■ **ABOUT THIS EXERCISE**
Starting at the first line of the data below, repeat each line word for word up to and including the line with "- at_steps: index".

■ **SUPPLIED DATA**
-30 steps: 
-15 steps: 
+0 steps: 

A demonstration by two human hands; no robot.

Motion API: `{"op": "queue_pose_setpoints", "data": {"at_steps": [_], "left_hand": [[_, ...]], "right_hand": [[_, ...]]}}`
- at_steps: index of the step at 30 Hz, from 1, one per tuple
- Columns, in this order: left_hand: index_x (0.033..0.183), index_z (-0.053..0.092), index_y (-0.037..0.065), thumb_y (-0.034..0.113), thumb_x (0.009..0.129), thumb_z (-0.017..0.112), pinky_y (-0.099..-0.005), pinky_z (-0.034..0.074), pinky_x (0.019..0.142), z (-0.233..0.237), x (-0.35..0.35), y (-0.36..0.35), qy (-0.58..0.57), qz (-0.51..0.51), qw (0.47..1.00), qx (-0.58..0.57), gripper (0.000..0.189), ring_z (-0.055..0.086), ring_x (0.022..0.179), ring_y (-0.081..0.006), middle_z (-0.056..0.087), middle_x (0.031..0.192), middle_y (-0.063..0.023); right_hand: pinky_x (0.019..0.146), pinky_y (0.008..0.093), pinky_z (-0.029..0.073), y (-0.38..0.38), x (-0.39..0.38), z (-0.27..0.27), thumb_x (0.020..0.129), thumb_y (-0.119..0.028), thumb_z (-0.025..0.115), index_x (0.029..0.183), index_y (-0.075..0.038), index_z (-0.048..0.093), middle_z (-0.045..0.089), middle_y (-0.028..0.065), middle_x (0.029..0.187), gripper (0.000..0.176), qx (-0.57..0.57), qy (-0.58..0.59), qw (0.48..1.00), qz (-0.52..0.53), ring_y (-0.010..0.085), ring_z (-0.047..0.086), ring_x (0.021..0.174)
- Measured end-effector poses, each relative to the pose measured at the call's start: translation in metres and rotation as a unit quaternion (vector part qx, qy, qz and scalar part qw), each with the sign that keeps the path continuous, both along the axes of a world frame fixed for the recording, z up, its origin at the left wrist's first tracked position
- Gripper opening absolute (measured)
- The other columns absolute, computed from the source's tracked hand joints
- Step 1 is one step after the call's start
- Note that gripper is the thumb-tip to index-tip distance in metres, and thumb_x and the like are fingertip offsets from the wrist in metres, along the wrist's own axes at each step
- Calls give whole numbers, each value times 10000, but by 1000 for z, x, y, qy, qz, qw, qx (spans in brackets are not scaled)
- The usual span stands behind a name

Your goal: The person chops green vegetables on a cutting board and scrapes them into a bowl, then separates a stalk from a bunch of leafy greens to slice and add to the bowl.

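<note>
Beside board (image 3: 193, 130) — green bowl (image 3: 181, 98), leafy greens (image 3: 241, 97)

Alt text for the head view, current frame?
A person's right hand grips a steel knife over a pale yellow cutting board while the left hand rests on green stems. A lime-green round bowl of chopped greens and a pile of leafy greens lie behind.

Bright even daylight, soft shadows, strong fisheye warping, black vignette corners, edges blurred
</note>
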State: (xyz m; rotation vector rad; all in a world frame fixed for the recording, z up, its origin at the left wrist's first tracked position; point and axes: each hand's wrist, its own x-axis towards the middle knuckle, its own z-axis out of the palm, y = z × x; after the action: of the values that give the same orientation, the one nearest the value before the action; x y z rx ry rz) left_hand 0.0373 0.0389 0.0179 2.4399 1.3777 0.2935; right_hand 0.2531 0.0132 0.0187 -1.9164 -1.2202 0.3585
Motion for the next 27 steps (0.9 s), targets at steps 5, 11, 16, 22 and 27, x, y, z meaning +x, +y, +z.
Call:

■ **RESPONSE TO THIS TASK**
-30 steps: 
-15 steps: 
+0 steps: 

A demonstration by two human hands; no robot.

Motion API: `{"op": "queue_pose_setpoints", "data": {"at_steps": [_], "left_hand": [[_, ...]], "right_hand": [[_, ...]]}}`
- at_steps: index of the step at 30 Hz, from 1, one per tuple

The exercise contains no remaining tasks.